▼
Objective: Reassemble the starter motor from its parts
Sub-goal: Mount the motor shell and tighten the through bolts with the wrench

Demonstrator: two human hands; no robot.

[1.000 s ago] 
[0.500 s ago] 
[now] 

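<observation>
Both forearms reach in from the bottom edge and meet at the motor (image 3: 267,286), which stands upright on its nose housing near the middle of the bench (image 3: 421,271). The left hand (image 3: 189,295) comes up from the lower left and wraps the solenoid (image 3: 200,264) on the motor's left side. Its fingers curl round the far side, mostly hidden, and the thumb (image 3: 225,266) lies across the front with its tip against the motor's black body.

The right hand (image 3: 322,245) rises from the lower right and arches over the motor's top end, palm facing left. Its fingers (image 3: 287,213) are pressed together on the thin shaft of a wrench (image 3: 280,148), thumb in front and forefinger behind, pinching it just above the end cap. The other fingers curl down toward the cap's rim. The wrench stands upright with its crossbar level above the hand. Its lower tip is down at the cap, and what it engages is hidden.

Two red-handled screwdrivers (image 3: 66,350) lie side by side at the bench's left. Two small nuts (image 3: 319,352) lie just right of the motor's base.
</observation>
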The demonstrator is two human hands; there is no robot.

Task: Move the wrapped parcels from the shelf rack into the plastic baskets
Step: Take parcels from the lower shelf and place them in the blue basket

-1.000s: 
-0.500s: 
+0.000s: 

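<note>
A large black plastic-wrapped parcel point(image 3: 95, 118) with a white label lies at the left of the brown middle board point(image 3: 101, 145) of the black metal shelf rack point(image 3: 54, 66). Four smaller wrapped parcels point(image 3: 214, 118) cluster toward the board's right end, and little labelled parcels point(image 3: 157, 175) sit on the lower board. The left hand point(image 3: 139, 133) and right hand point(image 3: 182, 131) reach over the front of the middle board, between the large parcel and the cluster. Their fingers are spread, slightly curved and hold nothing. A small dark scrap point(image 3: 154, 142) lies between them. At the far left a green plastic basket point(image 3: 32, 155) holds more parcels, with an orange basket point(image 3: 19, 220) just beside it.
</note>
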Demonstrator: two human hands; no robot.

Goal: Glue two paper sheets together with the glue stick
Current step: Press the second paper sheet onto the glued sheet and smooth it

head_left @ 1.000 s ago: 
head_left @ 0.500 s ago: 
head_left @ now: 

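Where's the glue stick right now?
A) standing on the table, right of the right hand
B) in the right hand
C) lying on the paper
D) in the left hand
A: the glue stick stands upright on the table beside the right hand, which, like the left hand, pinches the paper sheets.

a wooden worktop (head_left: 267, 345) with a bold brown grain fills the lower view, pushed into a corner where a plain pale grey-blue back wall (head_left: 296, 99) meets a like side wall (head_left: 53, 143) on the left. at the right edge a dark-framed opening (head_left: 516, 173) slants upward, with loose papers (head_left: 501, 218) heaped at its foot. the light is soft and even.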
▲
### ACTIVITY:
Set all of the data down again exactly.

### TASK RESPONSE:
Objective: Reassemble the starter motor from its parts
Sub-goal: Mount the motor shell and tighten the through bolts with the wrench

Demonstrator: two human hands; no robot.

[1.000 s ago] 
[0.500 s ago] 
[now] 

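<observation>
Both forearms reach in from the bottom edge and meet at the motor (image 3: 267,286), which stands upright on its nose housing near the middle of the bench (image 3: 421,271). The left hand (image 3: 189,295) comes up from the lower left and wraps the solenoid (image 3: 200,264) on the motor's left side. Its fingers curl round the far side, mostly hidden, and the thumb (image 3: 225,266) lies across the front with its tip against the motor's black body.

The right hand (image 3: 322,245) rises from the lower right and arches over the motor's top end, palm facing left. Its fingers (image 3: 287,213) are pressed together on the thin shaft of a wrench (image 3: 280,148), thumb in front and forefinger behind, pinching it just above the end cap. The other fingers curl down toward the cap's rim. The wrench stands upright with its crossbar level above the hand. Its lower tip is down at the cap, and what it engages is hidden.

Two red-handled screwdrivers (image 3: 66,350) lie side by side at the bench's left. Two small nuts (image 3: 319,352) lie just right of the motor's base.
</observation>
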The demonstrator is two human hands; there is no robot.

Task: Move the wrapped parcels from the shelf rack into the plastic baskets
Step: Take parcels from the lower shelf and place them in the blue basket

-1.000s: 
-0.500s: 
+0.000s: 

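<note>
A large black plastic-wrapped parcel point(image 3: 95, 118) with a white label lies at the left of the brown middle board point(image 3: 101, 145) of the black metal shelf rack point(image 3: 54, 66). Four smaller wrapped parcels point(image 3: 214, 118) cluster toward the board's right end, and little labelled parcels point(image 3: 157, 175) sit on the lower board. The left hand point(image 3: 139, 133) and right hand point(image 3: 182, 131) reach over the front of the middle board, between the large parcel and the cluster. Their fingers are spread, slightly curved and hold nothing. A small dark scrap point(image 3: 154, 142) lies between them. At the far left a green plastic basket point(image 3: 32, 155) holds more parcels, with an orange basket point(image 3: 19, 220) just beside it.
</note>
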Demonstrator: two human hands; no robot.

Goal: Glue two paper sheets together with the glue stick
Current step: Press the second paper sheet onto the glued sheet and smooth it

head_left @ 1.000 s ago: 
head_left @ 0.500 s ago: 
head_left @ now: 

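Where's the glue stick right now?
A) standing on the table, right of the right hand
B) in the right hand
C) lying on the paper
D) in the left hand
A: the glue stick stands upright on the table beside the right hand, which, like the left hand, pinches the paper sheets.

a wooden worktop (head_left: 267, 345) with a bold brown grain fills the lower view, pushed into a corner where a plain pale grey-blue back wall (head_left: 296, 99) meets a like side wall (head_left: 53, 143) on the left. at the right edge a dark-framed opening (head_left: 516, 173) slants upward, with loose papers (head_left: 501, 218) heaped at its foot. the light is soft and even.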

This exercise requires no further output.